**Exercise brief**
Reproduce the records below exactly as given.

**Information provided**
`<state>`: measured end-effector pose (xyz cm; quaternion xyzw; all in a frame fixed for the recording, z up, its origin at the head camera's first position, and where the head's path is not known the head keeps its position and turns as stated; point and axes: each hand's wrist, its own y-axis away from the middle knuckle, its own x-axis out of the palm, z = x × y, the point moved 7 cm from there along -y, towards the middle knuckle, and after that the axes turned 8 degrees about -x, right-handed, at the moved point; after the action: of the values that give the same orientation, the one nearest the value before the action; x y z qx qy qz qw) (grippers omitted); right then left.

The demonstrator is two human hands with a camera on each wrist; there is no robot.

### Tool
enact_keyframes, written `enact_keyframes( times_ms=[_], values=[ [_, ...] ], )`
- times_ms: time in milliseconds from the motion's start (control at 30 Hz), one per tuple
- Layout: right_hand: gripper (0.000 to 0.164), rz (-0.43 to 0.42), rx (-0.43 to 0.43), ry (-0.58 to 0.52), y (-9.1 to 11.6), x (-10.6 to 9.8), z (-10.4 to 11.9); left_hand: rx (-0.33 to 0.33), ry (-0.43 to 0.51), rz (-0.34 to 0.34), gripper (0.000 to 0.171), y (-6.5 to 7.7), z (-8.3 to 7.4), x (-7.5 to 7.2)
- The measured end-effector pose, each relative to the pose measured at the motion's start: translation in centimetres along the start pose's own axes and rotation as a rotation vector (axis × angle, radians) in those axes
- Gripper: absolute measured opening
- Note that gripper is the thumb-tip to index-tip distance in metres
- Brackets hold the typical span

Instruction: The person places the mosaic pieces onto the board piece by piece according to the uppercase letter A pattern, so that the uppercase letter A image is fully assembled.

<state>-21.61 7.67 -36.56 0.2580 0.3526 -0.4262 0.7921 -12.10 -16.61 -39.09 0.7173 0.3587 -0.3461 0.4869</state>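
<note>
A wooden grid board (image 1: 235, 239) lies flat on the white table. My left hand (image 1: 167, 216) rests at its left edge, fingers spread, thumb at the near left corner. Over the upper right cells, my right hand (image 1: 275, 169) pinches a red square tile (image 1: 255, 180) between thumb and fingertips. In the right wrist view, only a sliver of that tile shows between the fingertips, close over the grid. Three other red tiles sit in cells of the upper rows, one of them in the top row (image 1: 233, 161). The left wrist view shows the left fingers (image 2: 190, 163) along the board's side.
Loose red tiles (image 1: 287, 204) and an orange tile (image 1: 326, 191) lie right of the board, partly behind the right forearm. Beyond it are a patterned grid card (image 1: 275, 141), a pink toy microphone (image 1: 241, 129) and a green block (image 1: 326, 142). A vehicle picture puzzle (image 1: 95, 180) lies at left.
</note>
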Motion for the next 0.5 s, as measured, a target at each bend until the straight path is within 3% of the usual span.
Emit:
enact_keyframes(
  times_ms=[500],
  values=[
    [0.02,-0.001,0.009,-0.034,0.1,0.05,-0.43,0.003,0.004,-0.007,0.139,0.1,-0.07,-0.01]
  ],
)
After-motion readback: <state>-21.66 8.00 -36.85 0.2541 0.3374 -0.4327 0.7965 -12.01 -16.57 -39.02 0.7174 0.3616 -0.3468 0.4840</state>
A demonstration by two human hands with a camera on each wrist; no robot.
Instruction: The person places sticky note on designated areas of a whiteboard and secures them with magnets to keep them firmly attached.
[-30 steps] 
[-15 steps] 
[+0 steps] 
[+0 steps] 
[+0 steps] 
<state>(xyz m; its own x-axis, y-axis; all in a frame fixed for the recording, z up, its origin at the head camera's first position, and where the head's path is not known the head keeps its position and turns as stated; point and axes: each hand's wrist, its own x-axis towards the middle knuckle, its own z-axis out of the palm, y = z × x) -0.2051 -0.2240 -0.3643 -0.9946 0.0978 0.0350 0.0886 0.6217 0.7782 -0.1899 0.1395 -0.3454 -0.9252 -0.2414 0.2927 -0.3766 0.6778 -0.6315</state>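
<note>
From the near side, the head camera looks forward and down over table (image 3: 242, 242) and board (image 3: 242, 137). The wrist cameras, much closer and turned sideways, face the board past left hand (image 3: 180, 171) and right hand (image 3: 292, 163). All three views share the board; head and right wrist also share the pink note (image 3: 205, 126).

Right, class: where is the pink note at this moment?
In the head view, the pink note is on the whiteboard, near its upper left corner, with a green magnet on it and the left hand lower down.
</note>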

**Expected answer**
`<state>`: measured end-effector pose (xyz cm; quaternion xyzw; all in a frame fixed for the recording, z up, its origin at the head camera's first position, and where the head's path is not known the head keeps its position and turns as stated; point and axes: each hand's wrist, its own y-axis away from the middle knuckle, its own x-axis out of the palm, z = x × y, the point moved 7 cm from there along -y, towards the middle knuckle, and after that the axes turned 8 degrees about -x, right-handed, at the moved point; after the action: of the values that give the same orientation, the one nearest the value before the action; x y z qx qy qz qw) (grippers omitted); right then left.

The demonstrator is two human hands with a camera on each wrist; there is no robot.

### Tool
enact_keyframes, written `enact_keyframes( times_ms=[_], values=[ [_, ...] ], )`
- times_ms: time in milliseconds from the motion's start (control at 30 Hz), one per tuple
- Layout: right_hand: gripper (0.000 to 0.164), rz (-0.43 to 0.42), rx (-0.43 to 0.43), ry (-0.58 to 0.52), y (-9.1 to 11.6), x (-10.6 to 9.8), z (-10.4 to 11.9); left_hand: rx (-0.33 to 0.33), ry (-0.43 to 0.51), rz (-0.34 to 0.34), gripper (0.000 to 0.171), y (-6.5 to 7.7), z (-8.3 to 7.4), x (-7.5 to 7.2)
- The measured end-effector pose, each relative to the pose measured at the motion's start: translation in centimetres along the start pose's own axes and rotation as a rotation vector (axis × angle, radians) in those axes
- Gripper: absolute measured opening
- Note that gripper is the thumb-tip to index-tip distance in metres
- Brackets hold the typical span

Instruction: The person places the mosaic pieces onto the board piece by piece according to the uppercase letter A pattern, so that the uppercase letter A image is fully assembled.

<state>-21.61 7.67 -36.56 0.2580 0.3526 -0.4262 0.7921 -12.10 -16.61 -39.09 0.7173 0.3587 -0.3461 0.4869</state>
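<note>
A wooden grid board (image 1: 235, 239) lies flat on the white table. My left hand (image 1: 167, 216) rests at its left edge, fingers spread, thumb at the near left corner. Over the upper right cells, my right hand (image 1: 275, 169) pinches a red square tile (image 1: 255, 180) between thumb and fingertips. In the right wrist view, only a sliver of that tile shows between the fingertips, close over the grid. Three other red tiles sit in cells of the upper rows, one of them in the top row (image 1: 233, 161). The left wrist view shows the left fingers (image 2: 190, 163) along the board's side.
Loose red tiles (image 1: 287, 204) and an orange tile (image 1: 326, 191) lie right of the board, partly behind the right forearm. Beyond it are a patterned grid card (image 1: 275, 141), a pink toy microphone (image 1: 241, 129) and a green block (image 1: 326, 142). A vehicle picture puzzle (image 1: 95, 180) lies at left.
</note>
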Motion for the next 0.5 s, as measured, a target at each bend until the straight path is within 3% of the usual span.
Emit:
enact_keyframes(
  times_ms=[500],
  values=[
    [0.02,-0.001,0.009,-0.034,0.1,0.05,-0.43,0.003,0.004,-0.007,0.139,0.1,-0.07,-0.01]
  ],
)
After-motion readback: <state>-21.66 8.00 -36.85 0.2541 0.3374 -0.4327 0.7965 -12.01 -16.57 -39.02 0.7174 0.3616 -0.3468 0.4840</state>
A demonstration by two human hands with a camera on each wrist; no robot.
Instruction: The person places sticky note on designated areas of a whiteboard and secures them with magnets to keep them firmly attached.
[-30 steps] 
[-15 steps] 
[+0 steps] 
[+0 steps] 
[+0 steps] 
<state>(xyz m; its own x-axis, y-axis; all in a frame fixed for the recording, z up, its origin at the head camera's first position, and where the head's path is not known the head keeps its position and turns as stated; point and axes: each hand's wrist, its own x-axis towards the middle knuckle, its own z-axis out of the palm, y = z × x) -0.2051 -0.2240 -0.3643 -0.9946 0.0978 0.0350 0.0886 0.6217 0.7782 -0.1899 0.1395 -0.3454 -0.9252 -0.2414 0.2927 -0.3766 0.6778 -0.6315</state>
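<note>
From the near side, the head camera looks forward and down over table (image 3: 242, 242) and board (image 3: 242, 137). The wrist cameras, much closer and turned sideways, face the board past left hand (image 3: 180, 171) and right hand (image 3: 292, 163). All three views share the board; head and right wrist also share the pink note (image 3: 205, 126).

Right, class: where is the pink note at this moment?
In the head view, the pink note is on the whiteboard, near its upper left corner, with a green magnet on it and the left hand lower down.
</note>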

That makes the output complete.